The last question I would ask is, do I need to move for this job? Because moving requires energy and muscles, I usually ask my brothers and dad to help. If I was going to have to move halfway across the country, I probably wouldn’t take the job.

There is something to be said about being near family with chronic illness. I like living close to them because they are so supportive, and if I ever needed help, they would be there for me. I have learned from illness. I learned not to take my ability to get up, start my day and drive to work for granted.

There are other things I consider, too. This job was a little too far to drive to every day. So, I am in the process of finding a place to live closer to my place of work.

At my new job, I appreciate that when I need a time out, they make room for it. I feel a sense of belonging and respect there, which I have found to be rare. Their accommodation has been very much appreciated.

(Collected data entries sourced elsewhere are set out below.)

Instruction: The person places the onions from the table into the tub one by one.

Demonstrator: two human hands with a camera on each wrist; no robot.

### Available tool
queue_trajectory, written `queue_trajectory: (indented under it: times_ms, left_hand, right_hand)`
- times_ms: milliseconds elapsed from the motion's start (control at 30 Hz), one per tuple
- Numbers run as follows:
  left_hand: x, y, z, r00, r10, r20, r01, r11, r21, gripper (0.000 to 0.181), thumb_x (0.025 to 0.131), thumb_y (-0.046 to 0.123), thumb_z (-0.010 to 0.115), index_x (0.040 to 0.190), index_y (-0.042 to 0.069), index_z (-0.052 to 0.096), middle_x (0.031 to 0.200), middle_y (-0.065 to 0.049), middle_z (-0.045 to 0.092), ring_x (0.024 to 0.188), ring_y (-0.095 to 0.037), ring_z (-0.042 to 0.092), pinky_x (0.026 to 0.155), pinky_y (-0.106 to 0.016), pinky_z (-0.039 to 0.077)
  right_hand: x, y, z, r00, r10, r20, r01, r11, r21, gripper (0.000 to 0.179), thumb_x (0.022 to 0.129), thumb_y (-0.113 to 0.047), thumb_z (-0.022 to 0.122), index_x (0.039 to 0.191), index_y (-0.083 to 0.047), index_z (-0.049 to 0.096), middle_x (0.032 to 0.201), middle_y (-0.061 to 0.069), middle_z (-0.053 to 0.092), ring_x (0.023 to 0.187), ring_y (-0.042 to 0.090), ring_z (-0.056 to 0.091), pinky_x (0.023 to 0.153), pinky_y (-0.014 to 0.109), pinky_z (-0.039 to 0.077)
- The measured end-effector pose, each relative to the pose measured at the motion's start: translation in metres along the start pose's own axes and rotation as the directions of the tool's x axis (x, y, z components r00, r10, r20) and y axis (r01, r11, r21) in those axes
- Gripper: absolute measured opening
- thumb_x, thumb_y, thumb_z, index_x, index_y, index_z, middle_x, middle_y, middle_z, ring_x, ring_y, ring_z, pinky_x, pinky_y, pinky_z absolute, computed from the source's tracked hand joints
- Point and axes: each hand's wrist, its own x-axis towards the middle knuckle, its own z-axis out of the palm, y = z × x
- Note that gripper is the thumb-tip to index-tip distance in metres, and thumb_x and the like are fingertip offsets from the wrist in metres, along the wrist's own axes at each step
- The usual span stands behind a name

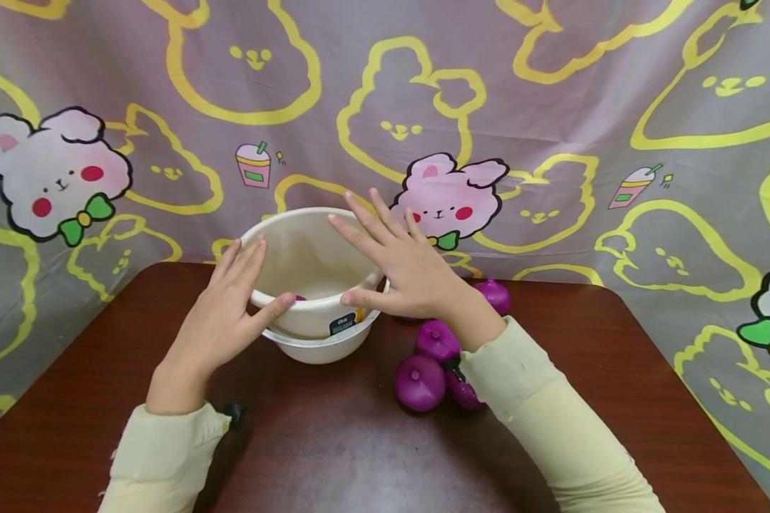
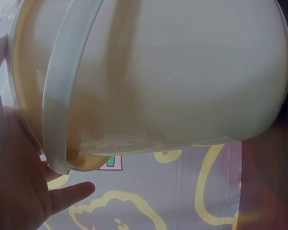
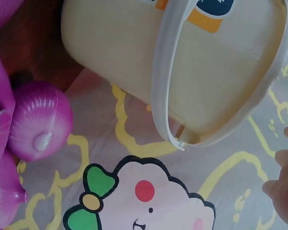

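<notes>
The bucket (image 1: 295, 317), cream-white, stood near the back edge of the desk (image 1: 334, 442), closer to the back left corner than to the back right one. Its white handle (image 2: 62, 100) was lowered and curved around the front of the body, and a dark label (image 1: 343, 324) with some orange was on the side. Just inside the front of the rim, a small piece of purple could be seen.

The left hand (image 1: 221, 313) was at the left side of the rim, with the thumb well apart from the other fingers; the fingers were straight, 2 of them close together. The right hand (image 1: 417, 271) was at the right side of the rim, its fingers straight and spread apart. I cannot tell whether either thumb touched the rim.

To the right of the bucket, 4 purple onions showed clearly: 1 onion (image 1: 493, 296) by the back edge of the desk, and a group of 3 onions (image 1: 420, 383) farther from this edge, near the right cuff (image 1: 507, 370), which partly hid the group. More purple appeared under the right hand.

Beyond the back edge hung a greyish cloth (image 1: 552, 214) with yellow outlines and rabbit faces.
</notes>
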Motion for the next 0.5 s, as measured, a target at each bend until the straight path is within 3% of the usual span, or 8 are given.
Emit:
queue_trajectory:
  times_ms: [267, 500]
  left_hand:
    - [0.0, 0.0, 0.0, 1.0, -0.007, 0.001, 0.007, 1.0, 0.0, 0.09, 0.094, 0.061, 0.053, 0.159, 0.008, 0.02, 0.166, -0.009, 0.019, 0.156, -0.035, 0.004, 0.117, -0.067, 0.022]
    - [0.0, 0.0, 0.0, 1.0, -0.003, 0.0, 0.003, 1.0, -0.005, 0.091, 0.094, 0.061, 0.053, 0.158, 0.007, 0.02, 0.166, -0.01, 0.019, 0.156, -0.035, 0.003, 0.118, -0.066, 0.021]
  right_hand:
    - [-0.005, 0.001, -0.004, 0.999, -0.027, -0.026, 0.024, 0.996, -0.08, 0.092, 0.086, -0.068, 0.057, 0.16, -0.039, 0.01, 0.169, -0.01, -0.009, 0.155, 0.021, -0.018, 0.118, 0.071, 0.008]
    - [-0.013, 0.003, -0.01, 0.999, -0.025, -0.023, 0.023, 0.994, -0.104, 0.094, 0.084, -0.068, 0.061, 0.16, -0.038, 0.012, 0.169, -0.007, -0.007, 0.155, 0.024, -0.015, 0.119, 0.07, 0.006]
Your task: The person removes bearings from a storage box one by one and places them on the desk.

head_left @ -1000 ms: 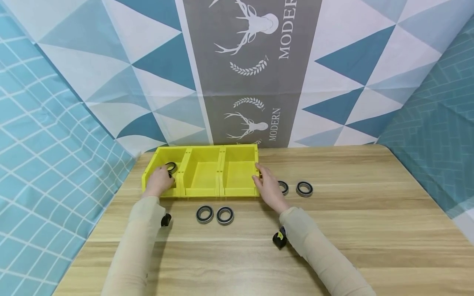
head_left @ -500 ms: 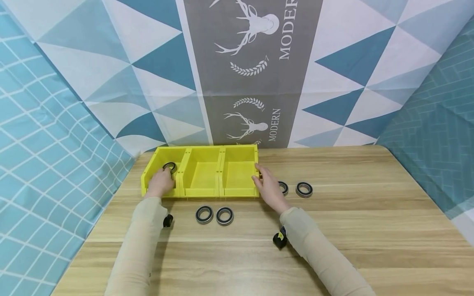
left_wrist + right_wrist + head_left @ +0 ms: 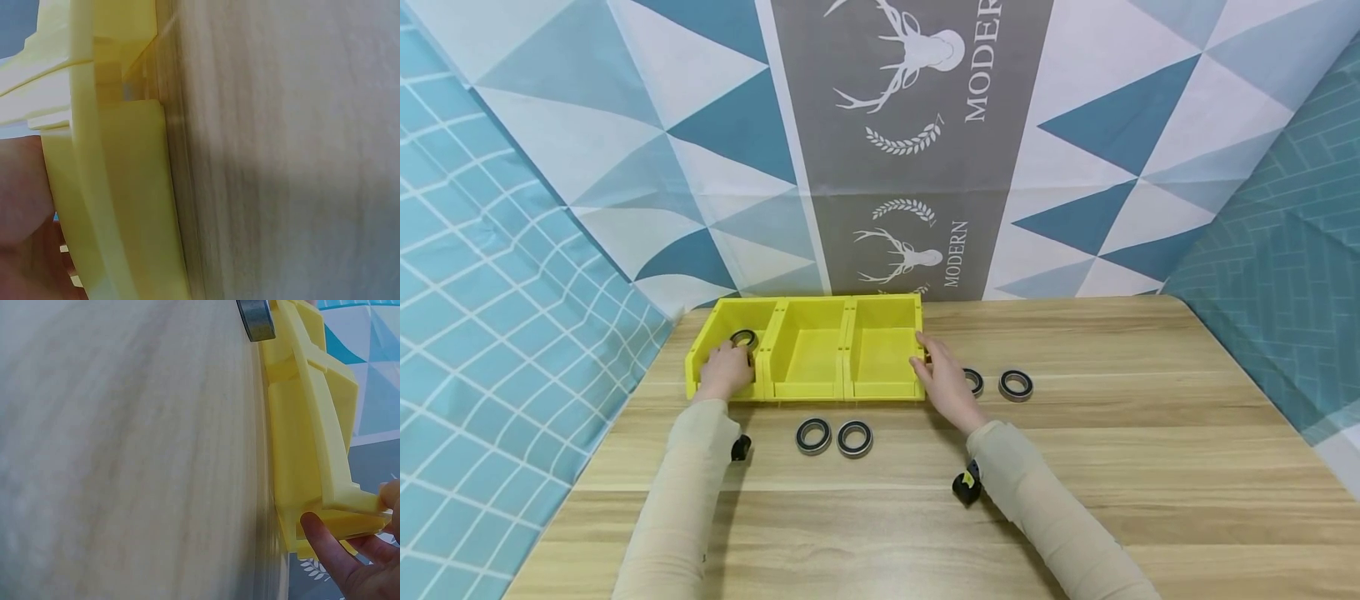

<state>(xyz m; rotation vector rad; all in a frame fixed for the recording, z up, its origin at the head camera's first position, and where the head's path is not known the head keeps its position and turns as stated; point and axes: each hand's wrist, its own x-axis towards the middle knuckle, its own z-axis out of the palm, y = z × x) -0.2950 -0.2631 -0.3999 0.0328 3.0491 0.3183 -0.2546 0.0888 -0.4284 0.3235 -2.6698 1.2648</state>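
Observation:
A yellow three-compartment bin [image 3: 808, 389] stands near the table's back. My left hand [image 3: 725, 371] reaches over the front into its left compartment. A black-sealed ball bearing [image 3: 744, 339] shows just past the fingers there, and a dark edge of what looks like another bearing shows in their grip; the fingertips are mostly hidden. In the left wrist view the bin's front wall [image 3: 134, 187] covers most of the hand. My right hand [image 3: 949, 383] rests against the bin's right end, its fingers [image 3: 328, 547] extended and spread along the outer wall. The middle and right compartments hold nothing visible.
Two bearings, one on the left [image 3: 813, 436] and one on the right [image 3: 855, 438], lie flat in front of the bin. Past the right hand lie a partly hidden bearing [image 3: 974, 382] and a fully visible bearing [image 3: 1016, 385]. Patterned cloth [image 3: 895, 183] hangs behind the wooden table [image 3: 880, 533].
My left hand has shifted slightly right inside the left compartment. The bearing beyond its fingers has moved and tilted a little. The right hand stays put at the bin's end.

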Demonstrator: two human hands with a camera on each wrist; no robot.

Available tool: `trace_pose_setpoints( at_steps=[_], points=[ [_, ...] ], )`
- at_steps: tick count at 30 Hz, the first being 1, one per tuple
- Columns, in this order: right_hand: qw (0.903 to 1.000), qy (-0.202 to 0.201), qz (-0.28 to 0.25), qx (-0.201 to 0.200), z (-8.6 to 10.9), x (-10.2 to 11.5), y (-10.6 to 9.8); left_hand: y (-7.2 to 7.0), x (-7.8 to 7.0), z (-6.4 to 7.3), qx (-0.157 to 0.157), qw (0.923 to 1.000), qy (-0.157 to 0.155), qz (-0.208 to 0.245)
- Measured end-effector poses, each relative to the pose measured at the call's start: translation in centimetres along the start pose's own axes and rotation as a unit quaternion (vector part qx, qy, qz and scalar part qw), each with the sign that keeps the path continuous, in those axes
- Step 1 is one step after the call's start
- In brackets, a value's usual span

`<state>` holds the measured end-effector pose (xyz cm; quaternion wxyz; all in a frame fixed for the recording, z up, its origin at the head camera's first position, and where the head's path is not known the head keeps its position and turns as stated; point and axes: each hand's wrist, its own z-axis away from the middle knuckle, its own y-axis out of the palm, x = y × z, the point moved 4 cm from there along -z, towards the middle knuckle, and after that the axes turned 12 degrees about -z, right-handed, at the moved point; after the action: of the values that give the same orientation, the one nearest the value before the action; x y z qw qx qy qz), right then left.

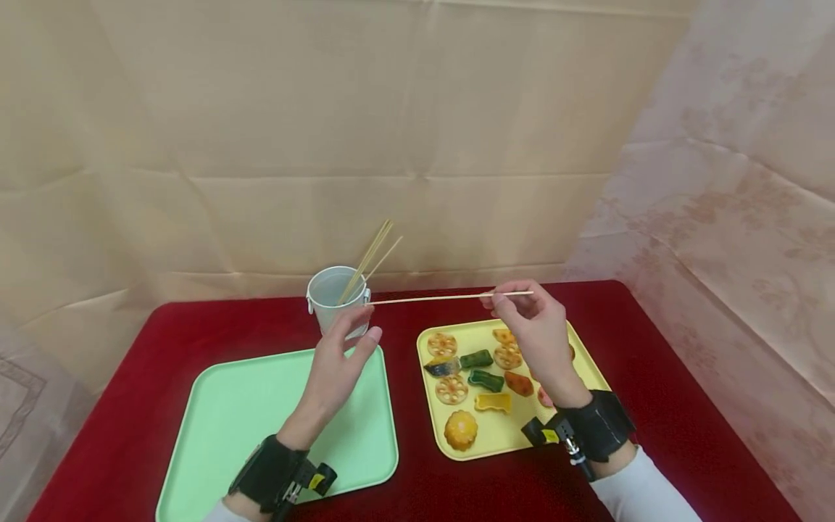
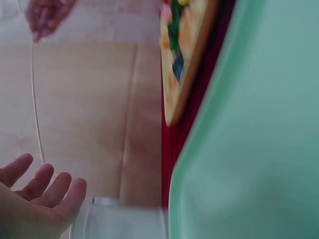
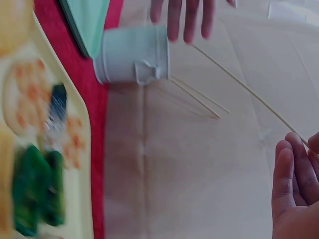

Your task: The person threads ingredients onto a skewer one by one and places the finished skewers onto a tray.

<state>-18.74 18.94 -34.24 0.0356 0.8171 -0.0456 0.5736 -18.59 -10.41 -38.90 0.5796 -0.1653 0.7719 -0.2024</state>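
Note:
My right hand [image 1: 535, 330] pinches a thin wooden skewer [image 1: 430, 298] near one end, holding it roughly level above the table. The skewer's other end reaches the fingers of my left hand [image 1: 339, 366], which are spread loosely with the thumb apart. In the right wrist view the left fingers [image 3: 189, 22] hang straight beside that end; whether they touch it I cannot tell. Behind the left hand stands a small white bucket [image 1: 325, 290] with several more skewers [image 1: 368, 254] leaning in it.
Below the right hand lies a yellow tray [image 1: 430, 428] with lotus root slices [image 1: 451, 389], green pieces [image 1: 485, 380], a yellow piece [image 1: 493, 402], a round corn-like piece [image 1: 460, 430] and a dark-and-silver piece [image 1: 443, 368]. A green tray [image 1: 222, 428] is at left. Cloth hangs behind the red-covered table [image 1: 417, 478].

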Motion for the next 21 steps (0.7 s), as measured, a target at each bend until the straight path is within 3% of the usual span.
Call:
trace_pose_setpoints(
  at_steps=[5,10,13,15,18,21],
  points=[
    [0.9993,0.034,-0.011,0.009,1.2,-0.8,0.5,1.8,-0.7,0.4,0.036,0.9942,-0.056,0.084],
    [0.9985,0.028,-0.041,0.023,2.0,-1.3,1.3,3.4,-1.2,0.5,0.062,0.9772,-0.08,0.186],
    [0.9976,0.032,-0.055,0.028,2.4,-1.6,1.8,4.3,-1.6,0.5,0.081,0.9547,-0.091,0.271],
    [0.9966,0.039,-0.066,0.031,2.6,-1.9,2.1,4.8,-1.8,0.5,0.087,0.9344,-0.106,0.329],
    [0.9952,0.049,-0.077,0.035,3.0,-2.2,2.6,5.5,-2.2,0.5,0.083,0.9028,-0.13,0.401],
    [0.9942,0.055,-0.085,0.037,3.2,-2.5,2.9,6.1,-2.6,0.3,0.071,0.8812,-0.145,0.444]
  ],
)
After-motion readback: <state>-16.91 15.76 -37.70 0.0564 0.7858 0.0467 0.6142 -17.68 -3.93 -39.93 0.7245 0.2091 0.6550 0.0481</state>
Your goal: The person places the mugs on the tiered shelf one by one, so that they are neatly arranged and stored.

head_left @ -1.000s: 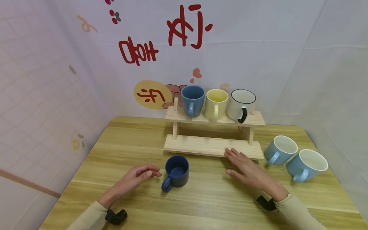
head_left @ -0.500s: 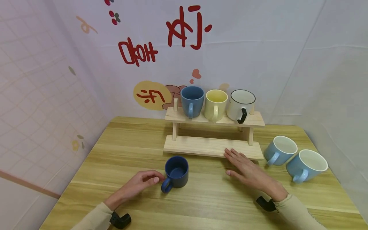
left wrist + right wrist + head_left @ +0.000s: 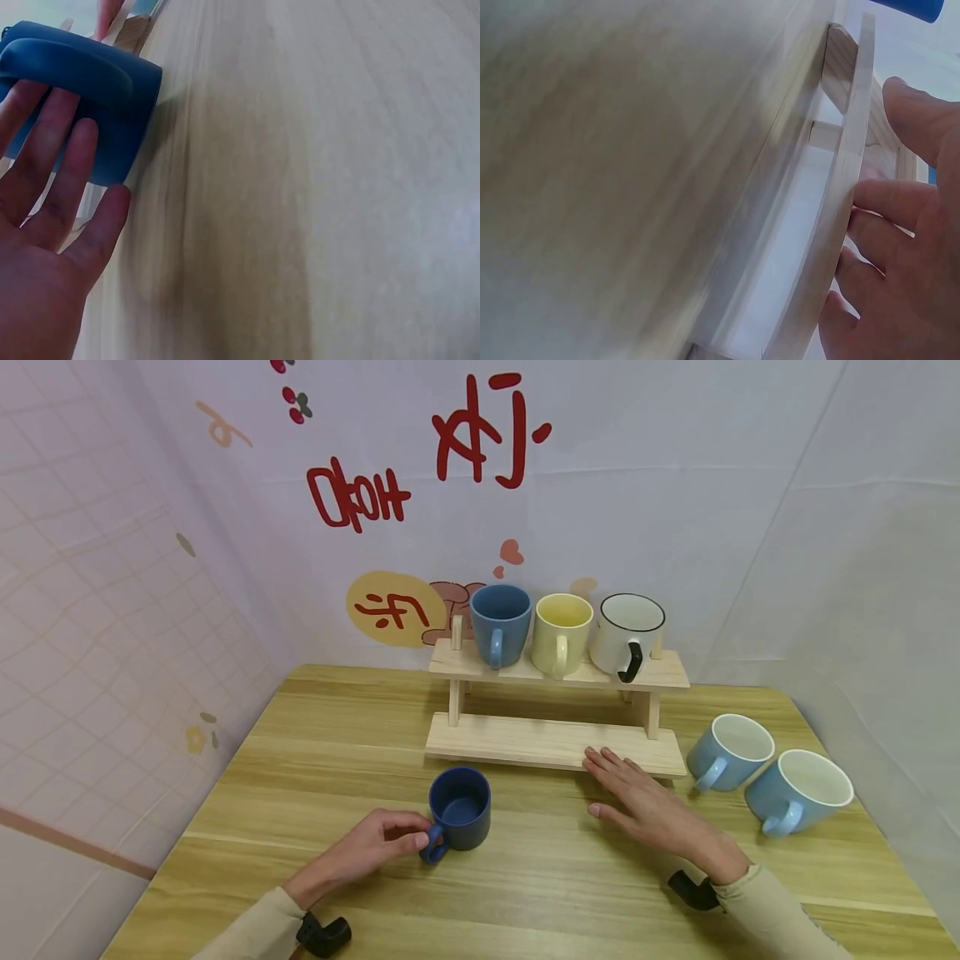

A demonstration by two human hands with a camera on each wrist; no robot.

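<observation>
A dark blue mug stands upright on the table, its handle turned toward the front left. My left hand pinches that handle between thumb and fingers. From the left wrist, the fingers reach in under the handle loop, against the mug. My right hand lies with straight fingers touching the front edge of the lower shelf of a small wooden rack. In the right wrist view, its fingertips meet the edge of the shelf board.
On the rack's upper shelf stand a blue mug, a yellow mug and a white mug with a black handle. Two light blue mugs are on the table right of the rack. A printed cloth wall rises behind.
My left hand has moved right to the dark blue mug, and its thumb and fingers have closed on the handle. My right hand and the mugs have stayed in place.
</observation>
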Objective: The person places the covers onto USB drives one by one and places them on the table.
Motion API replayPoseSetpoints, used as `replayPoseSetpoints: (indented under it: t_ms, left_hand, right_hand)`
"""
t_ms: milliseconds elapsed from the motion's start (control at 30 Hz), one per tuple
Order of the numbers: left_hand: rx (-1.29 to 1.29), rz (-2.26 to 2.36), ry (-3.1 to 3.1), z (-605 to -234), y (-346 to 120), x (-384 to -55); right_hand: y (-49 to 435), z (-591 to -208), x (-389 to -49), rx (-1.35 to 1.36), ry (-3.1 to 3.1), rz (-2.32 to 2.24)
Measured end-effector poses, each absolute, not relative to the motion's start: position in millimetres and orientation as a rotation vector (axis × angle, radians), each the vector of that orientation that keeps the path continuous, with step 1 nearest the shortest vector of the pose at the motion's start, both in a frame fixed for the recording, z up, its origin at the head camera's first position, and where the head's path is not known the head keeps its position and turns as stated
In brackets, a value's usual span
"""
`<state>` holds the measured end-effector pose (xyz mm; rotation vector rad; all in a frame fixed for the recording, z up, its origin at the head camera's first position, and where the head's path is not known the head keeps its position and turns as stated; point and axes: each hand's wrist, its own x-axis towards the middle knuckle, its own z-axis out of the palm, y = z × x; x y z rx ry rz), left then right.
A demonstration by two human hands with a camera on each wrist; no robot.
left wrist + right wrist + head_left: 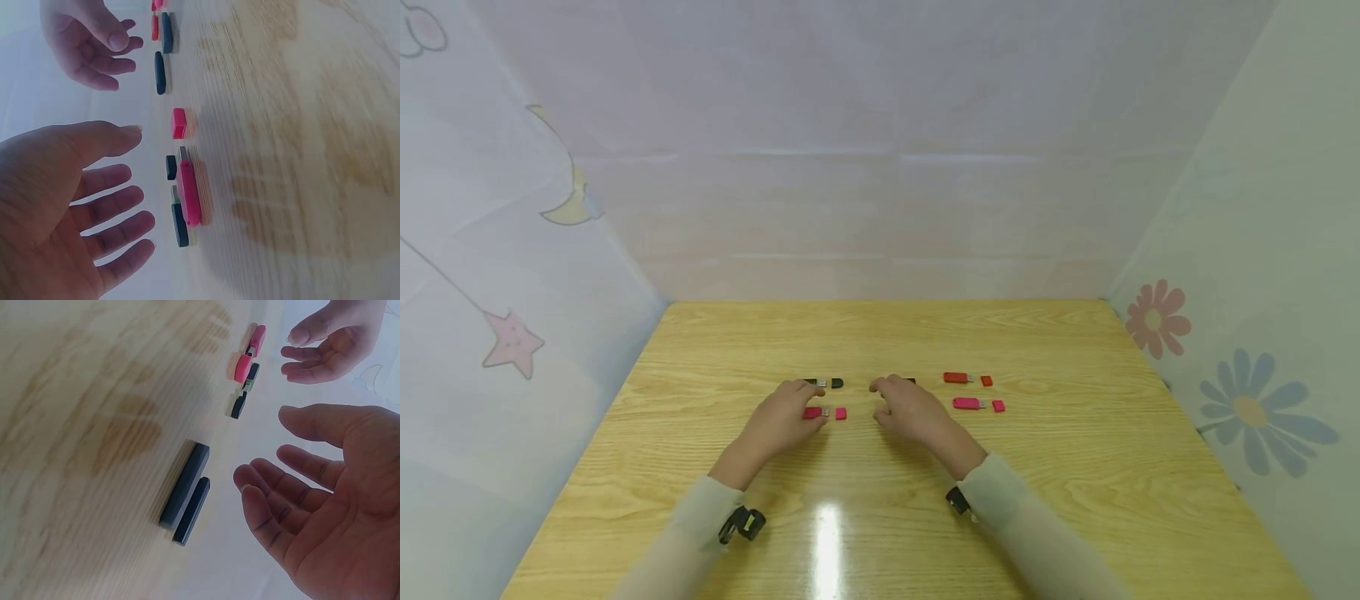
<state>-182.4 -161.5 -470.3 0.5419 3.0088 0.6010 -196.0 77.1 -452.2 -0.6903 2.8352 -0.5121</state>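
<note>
My left hand (785, 414) hovers with loosely bent fingers over a pink USB stick (189, 192), whose bare plug points toward its separate pink cap (179, 124). Just behind lies a black USB stick (180, 224), also uncapped, beside its black cap (171, 167). Nothing is in this hand. My right hand (913, 410) is held over the table with relaxed fingers and an empty palm. Near its fingertips in the right wrist view, two dark bar-shaped pieces (185, 487) lie side by side. In the head view this hand mostly hides them.
To the right lie a red USB stick (956, 377) with its red cap (987, 381) off, and a pink USB stick (967, 403) beside its pink cap (998, 406). The wooden table (1075, 467) meets printed cloth walls (880, 225) at the back and sides.
</note>
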Motion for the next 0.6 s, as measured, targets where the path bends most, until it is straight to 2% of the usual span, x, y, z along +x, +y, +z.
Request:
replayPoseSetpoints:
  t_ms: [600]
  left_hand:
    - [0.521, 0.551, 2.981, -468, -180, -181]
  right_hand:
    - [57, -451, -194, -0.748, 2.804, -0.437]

Therefore, I feel appreciated and much more willing to give 110 percent of my abilities to my work. Although I am in the honeymoon phase of it, I have no fear about it. I think a lot of employers take advantage of the many people who are sick and don’t know the employer is not allowed to discriminate.

Now, I’ve learned to spot great jobs. AATD patients can take comfort that great jobs are out there. If the patient is physically able to do the job, they would likely enjoy the concept of working.

I think it has really helped me, anyway, to know I am supporting myself. If I do need disability at any time, I know that I did the best I could and got the best job. I really like knowing I did everything I could.